**WORK REQUIRED:**
Pictures aside, please retype the whole listing word for word.

**DATA BELOW:**
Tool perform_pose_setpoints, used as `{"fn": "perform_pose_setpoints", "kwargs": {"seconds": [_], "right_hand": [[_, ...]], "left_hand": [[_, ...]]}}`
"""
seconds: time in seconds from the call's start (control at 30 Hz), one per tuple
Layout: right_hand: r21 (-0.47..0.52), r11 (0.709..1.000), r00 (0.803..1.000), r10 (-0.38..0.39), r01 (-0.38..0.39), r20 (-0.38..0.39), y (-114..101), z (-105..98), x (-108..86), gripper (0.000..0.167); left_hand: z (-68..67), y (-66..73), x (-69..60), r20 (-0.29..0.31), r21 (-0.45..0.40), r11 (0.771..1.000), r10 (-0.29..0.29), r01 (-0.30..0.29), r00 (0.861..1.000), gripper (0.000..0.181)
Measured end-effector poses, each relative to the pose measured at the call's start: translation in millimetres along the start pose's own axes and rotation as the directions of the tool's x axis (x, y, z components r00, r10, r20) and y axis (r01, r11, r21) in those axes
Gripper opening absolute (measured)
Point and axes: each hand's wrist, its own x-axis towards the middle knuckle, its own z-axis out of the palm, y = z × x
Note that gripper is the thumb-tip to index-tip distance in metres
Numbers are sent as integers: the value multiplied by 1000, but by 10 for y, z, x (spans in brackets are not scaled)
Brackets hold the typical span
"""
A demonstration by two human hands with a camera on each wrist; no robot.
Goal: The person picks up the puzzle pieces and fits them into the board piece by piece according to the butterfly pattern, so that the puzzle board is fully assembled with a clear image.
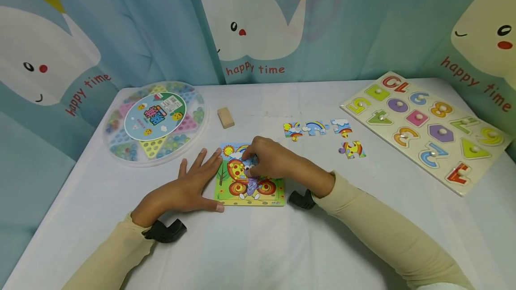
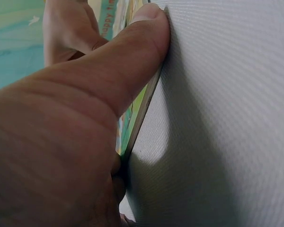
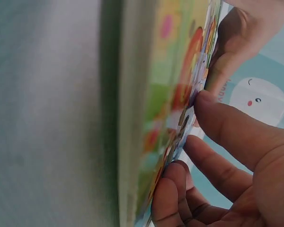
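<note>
A square butterfly picture puzzle [image 1: 234, 199] lies flat on the white table, its thin board edge-on in the left wrist view. The left hand [image 1: 187, 189] is spread along its left side, fingertips at the upper left edge and thumb [image 2: 132, 52] on the near left corner. Over the upper middle of the picture, the right hand [image 1: 271, 158] has its thumb and index finger bent down at a piece by the butterfly's face; in the right wrist view the right hand [image 3: 227, 156] touches the picture surface with its fingertips. The fingers partly hide that piece.
Loose puzzle pieces [image 1: 316, 128] lie right of and beyond the puzzle, one piece [image 1: 353, 149] nearer. A wooden block [image 1: 225, 117] stands behind it. At the left is a round bead case [image 1: 155, 122]; at the right, a number board [image 1: 427, 131]. A printed curtain [image 1: 161, 26] hangs behind.
</note>
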Motion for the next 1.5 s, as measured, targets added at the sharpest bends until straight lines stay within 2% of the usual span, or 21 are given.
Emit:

**FINISHED EXERCISE:**
Tool perform_pose_setpoints, used as `{"fn": "perform_pose_setpoints", "kwargs": {"seconds": [_], "right_hand": [[_, ...]], "left_hand": [[_, ...]]}}`
"""
seconds: time in seconds from the call's start (control at 30 Hz), one per tuple
Layout: right_hand: r21 (-0.47..0.52), r11 (0.709..1.000), r00 (0.803..1.000), r10 (-0.38..0.39), r01 (-0.38..0.39), r20 (-0.38..0.39), y (-114..101), z (-105..98), x (-108..86), gripper (0.000..0.167); left_hand: z (-68..67), y (-66..73), x (-69..60), r20 (-0.29..0.31), r21 (-0.45..0.40), r11 (0.771..1.000), r10 (-0.29..0.29), r01 (-0.30..0.29), r00 (0.861..1.000), gripper (0.000..0.181)
Measured end-effector poses, each relative to the pose measured at the call's start: translation in millimetres along the start pose's own axes and rotation as the directions of the tool's x axis (x, y, z components r00, r10, r20) and y axis (r01, r11, r21) in those axes
Gripper opening absolute (measured)
Point and axes: each hand's wrist, its own x-axis towards the middle knuckle, its own z-axis out of the palm, y = z × x
Note that gripper is the thumb-tip to index-tip distance in metres
Numbers are sent as integers: the value multiplied by 1000, but by 10 for y, z, x (spans in brackets are not scaled)
Brackets hold the typical span
"""
A demonstration by two human hands with a camera on each wrist; no robot.
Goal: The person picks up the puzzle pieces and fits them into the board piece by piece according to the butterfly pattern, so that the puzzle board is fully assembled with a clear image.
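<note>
A square butterfly picture puzzle [image 1: 234, 199] lies flat on the white table, its thin board edge-on in the left wrist view. The left hand [image 1: 187, 189] is spread along its left side, fingertips at the upper left edge and thumb [image 2: 132, 52] on the near left corner. Over the upper middle of the picture, the right hand [image 1: 271, 158] has its thumb and index finger bent down at a piece by the butterfly's face; in the right wrist view the right hand [image 3: 227, 156] touches the picture surface with its fingertips. The fingers partly hide that piece.
Loose puzzle pieces [image 1: 316, 128] lie right of and beyond the puzzle, one piece [image 1: 353, 149] nearer. A wooden block [image 1: 225, 117] stands behind it. At the left is a round bead case [image 1: 155, 122]; at the right, a number board [image 1: 427, 131]. A printed curtain [image 1: 161, 26] hangs behind.
</note>
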Motion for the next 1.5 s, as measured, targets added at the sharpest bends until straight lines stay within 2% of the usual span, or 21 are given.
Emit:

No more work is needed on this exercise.